No one was surprised when Muhammad Ali developed Parkinson’s disease after his stellar but traumatic boxing career. No one should be surprised when football players develop Alzheimer’s disease or amyotrophic lateral sclerosis (ALS) or strokes after their careers. Sooner or later, if you knock heads at high speed with tremendous force for a long enough period of time, it’s no surprise that some form of brain injury develops which heals either with or without permanent damage. The fact that is so surprising, and profound in its implications for how we should view our own individual risk for Alzheimer’s, comes from the observation that most NFL athletes do not develop Alzheimer’s (or as it’s termed “chronic traumatic encephalopathy”) despite knocking their brains against their cranium for six months of the year over a period of many years.

Many of us are aware of the genetic predisposition to develop Alzheimer’s disease with the ApoE4 genotype. While the mechanisms responsible for this genetic predisposition are still poorly understood, patients with this allele are at increased risk. Yet, only 40-65% of Alzheimer’s patients have the allele, and many patients at highest risk with two copies of the allele (E4/E4), do not get the disease. So, what does this mean? Does genetic predisposition explain the majority of the risk for Alzheimer’s? No. In some patients, in some complex set of biochemical predispositions and interactions, “cognitive reserve” is eroded more quickly than others. But, what drives our cognitive reserve and what does the obvious association between brain injury leading to Alzheimer’s like illness in NFL players help dispel myths about Alzheimer’s disease—a disease that today has little hope of improvement, and is associated with much despair for affected persons and their families?
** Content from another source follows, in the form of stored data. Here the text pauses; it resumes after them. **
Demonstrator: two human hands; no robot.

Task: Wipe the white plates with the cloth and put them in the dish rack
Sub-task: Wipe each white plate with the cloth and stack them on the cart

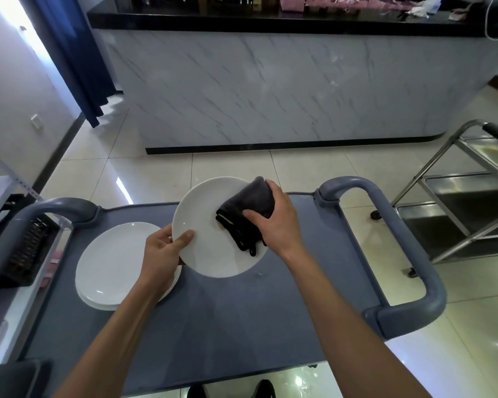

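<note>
At the bottom edge of the frame two dark shoe tips poke out under the near rim of a grey-blue plastic cart, both cut off by the frame. Two bare forearms rise from the lower corners over the cart's top. Left of centre the left hand grips a white plate by its left rim, thumb curled over the face and fingers hidden behind it, holding the plate tilted up above the cart. The right hand clutches a folded dark cloth and presses it on the plate's upper right part; a pale yellowish edge shows in the folds, and any label there is too small to read. Under the left wrist, at centre left, a stack of white plates lies on the cart top, partly covered by the arm; how many are in it is hard to tell. The cart's looped handles stand at both sides. At the left edge a dark slotted rack is half hidden and blurred. At right stands a steel trolley, cut off by the frame. Beyond the tiled floor is a marble-fronted counter with a black top; the bottles and pink items on it are blurred, and no writing can be read anywhere.
</note>
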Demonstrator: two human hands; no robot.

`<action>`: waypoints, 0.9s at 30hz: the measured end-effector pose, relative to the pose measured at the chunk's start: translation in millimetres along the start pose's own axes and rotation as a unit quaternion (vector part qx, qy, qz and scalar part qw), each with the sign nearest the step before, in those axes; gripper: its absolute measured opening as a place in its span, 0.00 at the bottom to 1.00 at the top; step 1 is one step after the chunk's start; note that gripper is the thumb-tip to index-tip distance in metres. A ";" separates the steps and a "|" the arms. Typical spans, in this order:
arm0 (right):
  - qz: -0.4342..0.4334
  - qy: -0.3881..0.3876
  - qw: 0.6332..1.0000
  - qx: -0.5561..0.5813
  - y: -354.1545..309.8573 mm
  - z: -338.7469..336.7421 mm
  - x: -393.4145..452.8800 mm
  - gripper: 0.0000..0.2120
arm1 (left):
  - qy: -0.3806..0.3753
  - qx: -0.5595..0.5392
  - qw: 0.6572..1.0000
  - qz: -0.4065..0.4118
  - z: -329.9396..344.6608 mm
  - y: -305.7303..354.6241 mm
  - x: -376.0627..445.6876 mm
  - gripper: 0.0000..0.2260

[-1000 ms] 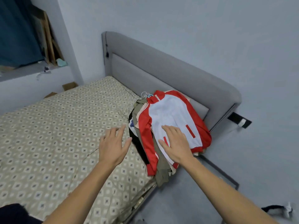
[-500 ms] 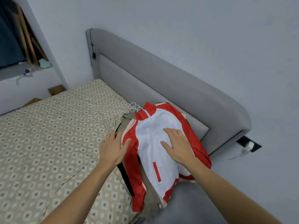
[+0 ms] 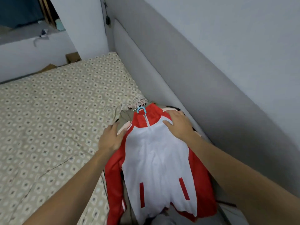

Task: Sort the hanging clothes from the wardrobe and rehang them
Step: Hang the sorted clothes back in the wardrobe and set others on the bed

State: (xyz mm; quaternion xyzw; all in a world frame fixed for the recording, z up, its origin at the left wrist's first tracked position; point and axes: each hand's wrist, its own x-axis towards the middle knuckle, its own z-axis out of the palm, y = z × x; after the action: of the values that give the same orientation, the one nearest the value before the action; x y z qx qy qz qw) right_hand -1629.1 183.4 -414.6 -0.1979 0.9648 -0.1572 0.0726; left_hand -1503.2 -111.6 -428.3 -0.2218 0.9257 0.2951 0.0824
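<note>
Both hands have slid up the pile since half a second ago, from the middle of the jacket to its shoulders, and the view has swung round so the pile now runs straight away from the camera. So where are we with the task: the clothes are out of the wardrobe and lying in one stack on the bed, tight against the headboard, still on their hangers as far as I can see, with a bunch of hooks poking out at the collar end, one of them blue. Red and white jacket on top, some olive and dark stuff peeking out underneath. No separate piles in view, so I'd say sorting has barely started and all the rehanging is still to do. Left hand rests on the left shoulder edge of the stack, fingers loosely spread and bent a little over the fabric, not really gripping anything I can see. Right hand lies flat on the right shoulder by the collar, fingers fairly straight, pressing down. Both arms are stretched forward.
</note>
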 end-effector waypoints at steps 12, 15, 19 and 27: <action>-0.043 -0.073 0.992 -0.092 72.7 53.7 104.4 0.22 | -0.101 -0.003 0.987 -0.126 86.4 -5.8 72.0 0.29; -0.071 -0.049 0.990 -0.116 72.9 59.2 108.9 0.19 | -0.112 0.007 0.985 -0.127 100.2 -9.7 77.1 0.29; -0.116 -0.040 0.984 -0.127 72.2 64.0 113.0 0.17 | -0.111 0.027 0.986 -0.123 110.3 -10.4 83.2 0.31; -0.117 -0.064 0.981 -0.137 72.8 68.5 104.8 0.21 | -0.054 0.078 0.992 -0.082 128.8 -13.2 73.4 0.27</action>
State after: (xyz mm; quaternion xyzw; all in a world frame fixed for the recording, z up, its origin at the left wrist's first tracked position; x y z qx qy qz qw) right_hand -1736.9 185.7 -511.4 -0.3274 0.9406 -0.0178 0.0877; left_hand -1559.5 -72.7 -560.4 -0.2737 0.9189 0.2253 0.1731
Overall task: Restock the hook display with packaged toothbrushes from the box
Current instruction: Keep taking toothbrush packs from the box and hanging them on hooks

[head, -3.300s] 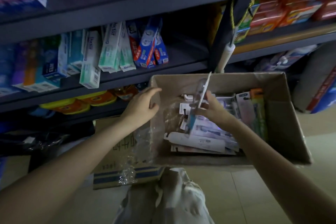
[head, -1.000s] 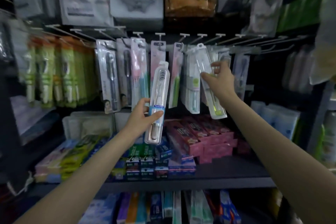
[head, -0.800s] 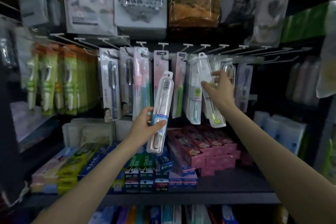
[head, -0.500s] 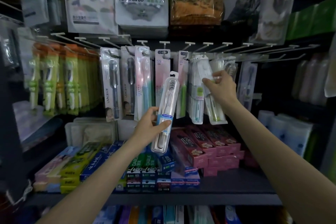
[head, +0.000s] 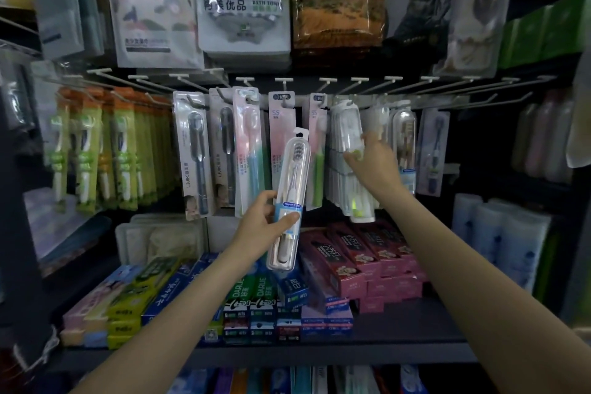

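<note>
Nearest us, the left hand [head: 260, 227] grasps a clear toothbrush pack [head: 289, 201] at its lower half, upright and free of the hooks, much as half a second before. Beyond it, the right hand [head: 372, 160] pinches a second pack [head: 350, 133], now upright against the hanging row where it earlier tilted; we cannot tell whether it sits on a hook [head: 347, 99]. Toothpaste boxes [head: 361, 259] lie on the shelf [head: 351, 353] below.

"LMK" on toothbrush pack [head: 192, 157]; "DARLIE" on toothpaste box [head: 260, 289].
</note>
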Motion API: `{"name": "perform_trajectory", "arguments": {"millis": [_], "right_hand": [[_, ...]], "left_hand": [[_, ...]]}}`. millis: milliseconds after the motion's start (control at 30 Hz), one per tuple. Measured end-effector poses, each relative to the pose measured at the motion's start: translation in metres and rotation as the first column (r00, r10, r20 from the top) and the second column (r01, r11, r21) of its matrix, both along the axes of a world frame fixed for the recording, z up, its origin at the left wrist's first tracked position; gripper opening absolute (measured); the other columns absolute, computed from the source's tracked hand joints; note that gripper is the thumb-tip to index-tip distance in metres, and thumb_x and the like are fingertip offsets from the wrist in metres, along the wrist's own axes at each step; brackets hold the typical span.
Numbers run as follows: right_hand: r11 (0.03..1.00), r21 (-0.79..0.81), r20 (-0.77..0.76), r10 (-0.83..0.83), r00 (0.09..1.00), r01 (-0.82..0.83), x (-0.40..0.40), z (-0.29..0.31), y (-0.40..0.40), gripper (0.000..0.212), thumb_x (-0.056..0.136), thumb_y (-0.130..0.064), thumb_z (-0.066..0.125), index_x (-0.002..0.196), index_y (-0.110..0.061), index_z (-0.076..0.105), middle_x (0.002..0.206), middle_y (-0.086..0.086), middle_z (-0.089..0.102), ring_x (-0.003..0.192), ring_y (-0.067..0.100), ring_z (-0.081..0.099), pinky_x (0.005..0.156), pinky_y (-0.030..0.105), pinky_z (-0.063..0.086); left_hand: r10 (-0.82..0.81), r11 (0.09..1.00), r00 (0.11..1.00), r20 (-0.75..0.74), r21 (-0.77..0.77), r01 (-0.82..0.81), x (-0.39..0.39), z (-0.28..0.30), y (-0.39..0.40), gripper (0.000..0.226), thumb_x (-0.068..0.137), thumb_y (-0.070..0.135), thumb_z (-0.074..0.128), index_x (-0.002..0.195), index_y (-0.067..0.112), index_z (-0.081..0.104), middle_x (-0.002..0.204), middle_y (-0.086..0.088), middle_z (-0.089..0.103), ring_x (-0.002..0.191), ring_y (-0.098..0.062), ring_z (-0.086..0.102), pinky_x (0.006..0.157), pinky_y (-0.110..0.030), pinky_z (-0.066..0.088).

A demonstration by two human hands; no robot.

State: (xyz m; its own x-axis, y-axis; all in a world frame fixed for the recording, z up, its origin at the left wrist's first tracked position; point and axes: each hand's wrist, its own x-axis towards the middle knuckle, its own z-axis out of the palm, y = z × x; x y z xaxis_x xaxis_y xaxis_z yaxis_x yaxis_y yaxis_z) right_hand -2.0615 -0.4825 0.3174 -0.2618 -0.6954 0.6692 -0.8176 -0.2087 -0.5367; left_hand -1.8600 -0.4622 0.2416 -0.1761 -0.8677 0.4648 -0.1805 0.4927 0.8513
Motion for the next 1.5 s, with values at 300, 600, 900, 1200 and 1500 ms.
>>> {"name": "perform_trajectory", "arguments": {"millis": [300,600,900,1200,1500], "right_hand": [[0.887,0.079,0.374,0.396,0.838,-0.454,-0.042,-0.014,0.041,0.020,0.090,-0.029,0.059,0.102,-0.013,0.060,0.103,0.004,0.064,0.096,0.018,0.060,0.079,0.029,0.050],[0.802,-0.117,0.516,0.554,0.654,-0.586,-0.091,-0.012,0.046,0.026,0.087,-0.012,0.063,0.112,-0.009,0.056,0.104,0.009,0.069,0.092,0.019,0.067,0.075,0.026,0.052],[0.836,-0.180,0.540,0.525,0.658,-0.519,-0.150,0.001,0.028,0.054,0.094,-0.009,0.051,0.140,-0.027,0.030,0.123,0.009,0.058,0.101,0.020,0.060,0.085,0.033,0.050],[0.840,-0.017,0.356,0.512,0.782,-0.543,-0.159,0.015,-0.004,0.061,0.093,-0.013,0.053,0.144,-0.032,0.026,0.139,0.010,0.047,0.122,0.027,0.050,0.098,0.041,0.046],[0.928,0.057,0.022,0.368,0.930,-0.368,-0.153,0.015,-0.001,0.064,0.095,-0.012,0.049,0.149,-0.022,0.016,0.153,-0.001,0.026,0.135,0.018,0.034,0.092,0.012,0.029]], "left_hand": [[-0.097,0.994,0.995,0.001,-0.039,0.097,-0.062,0.006,-0.001,0.041,0.083,0.020,0.066,0.118,0.018,0.044,0.102,0.000,0.065,0.086,-0.010,0.064,0.074,-0.026,0.054],[-0.152,0.973,0.976,0.154,-0.151,0.176,-0.140,0.022,0.003,0.046,0.088,0.025,0.060,0.130,0.022,0.040,0.114,0.008,0.053,0.107,-0.009,0.053,0.089,-0.023,0.045],[0.021,0.968,0.878,0.478,-0.231,0.102,-0.163,0.031,-0.020,0.057,0.096,0.026,0.047,0.142,0.045,0.019,0.155,-0.010,-0.013,0.143,-0.019,-0.012,0.111,-0.030,0.008],[0.123,0.969,0.878,0.463,-0.246,-0.006,-0.171,0.015,-0.033,0.062,0.095,0.013,0.046,0.148,0.027,0.016,0.156,-0.004,-0.006,0.144,-0.015,0.000,0.104,-0.014,0.004],[0.177,0.940,0.884,0.432,-0.341,-0.022,-0.172,0.004,-0.027,0.066,0.094,0.006,0.046,0.147,0.031,0.016,0.157,0.004,-0.009,0.144,-0.013,0.001,0.109,-0.021,0.018]]}}
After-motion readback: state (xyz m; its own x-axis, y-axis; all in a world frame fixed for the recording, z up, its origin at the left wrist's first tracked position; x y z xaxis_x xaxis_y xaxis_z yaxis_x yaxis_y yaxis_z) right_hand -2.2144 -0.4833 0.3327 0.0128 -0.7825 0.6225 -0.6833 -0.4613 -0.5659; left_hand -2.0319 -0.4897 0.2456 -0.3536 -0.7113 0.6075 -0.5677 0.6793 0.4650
The truth about Alzheimer’s that many pathologists and neurologists have understood for decades is that: 1) Alzheimer’s isn’t a single disease but represents a late stage injury pattern to the brain due to many causes; and 2) many patients with classical Alzheimer’s plaques and brain pathology do NOT have clinical dementia. As with many neurodegenerative disorders such as ALS and Parkinson’s, the correlation between the severity of brain lesions and the clinical state of the patient is not linear.

So, if the classical markers of a disease are not well correlated to how the patient is doing, then there must be more to the puzzle than meets the eye. Certainly, the markers aren’t necessarily causing the clinical symptoms since patients with lots of brain pathology may have few or no symptoms. These “outliers” hold important clues to how the brain can repair, regulate and adjust to its environment, even an environment with repeated injury, so that we can enable our own biosystem to optimize this “healing” state on our own.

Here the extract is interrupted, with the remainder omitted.